Lastly: academic leaders must proactively communicate this strategy for teaching and assessing discourse skills to stakeholders beyond students. This is a perfect moment for authentic collaboration between academic leaders and their partners in advancement, parent engagement, and admissions. Nailing your messaging –and emphasizing the mission to teach students how to communicate rather than what to think, with specific examples of what that looks like at each stage in a student’s journey – will build community-wide trust. And trust – alongside communication skills – is ballast for Fall 2024.
Last but not least: Teaching Civics
I would be remiss to write an article about Civil Discourse that focuses only on civility and discourse without a call to arms for Civics education too. Once you’ve established a culture of civility and capacity for discourse, you can leverage Civics to offer the background content knowledge students need to actually engage in meaningful conversations about the big, thorny questions at the heart of Civil Discourse: i.e., what is best for society and why?
Certainly any Civics curriculum will cover the mechanics of US democracy – think: checks and balances, bi-cameral legislature, campaign regulations, etc. – but I highly recommend that schools opt for civics curricula that include information about technology and society today, too. Children need to learn – and adults need to be reminded – that algorithms are influencing democratic life in infinite, and often invisible, ways.
This reality is here to stay. I love Common Sense Media’s approach to the role of algorithms in modern democracy. The Civics Network, Close Up, and Symphony by High Resolves all offer other excellent civics content. Citizen University has great extracurricular content and engagement opportunities, while the brand-new Democratic Knowledge Project out of HarvardGSE is a rich, targeted experience for eighth graders.
School Leaders should consider appointing a small (!) committee of faculty members to develop Civics standards for each grade level.
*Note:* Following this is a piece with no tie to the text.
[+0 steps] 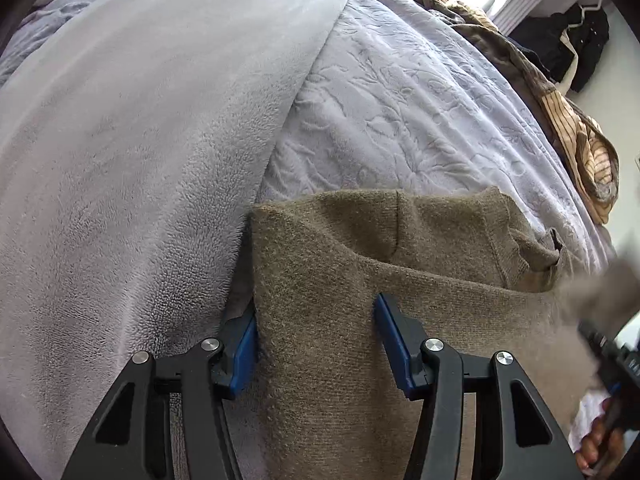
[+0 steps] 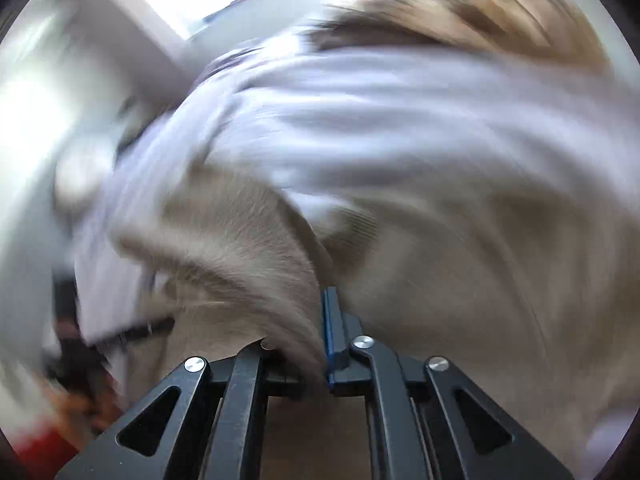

Unlike the light-lift work surrounding instruction of civility and discourse, devising a shared language and assessment for Civics will require more time than all folks have to give. Again: proactively share the Civics Standards with stakeholders to celebrate and ensure bipartisanship. It might be interesting to invite parents into the Civics conversation in some way, by offering prompts for the dinner table, etc.
Here’s to the Building Blocks: Civility, Discourse, and Civics!
For any campus that wants Civil Discourse in 2024, spend this year tackling the building blocks: civility, discourse, and civics. Make it a campus-wide effort, a call-to-action for faculty and students alike, with proactive messaging to stakeholders like parents, prospective parents, alumni, and donors along the way. This is the path to trust – and trust, along with communication skills, will be an anchor to windward as schools prepare for the weather of next year’s election season.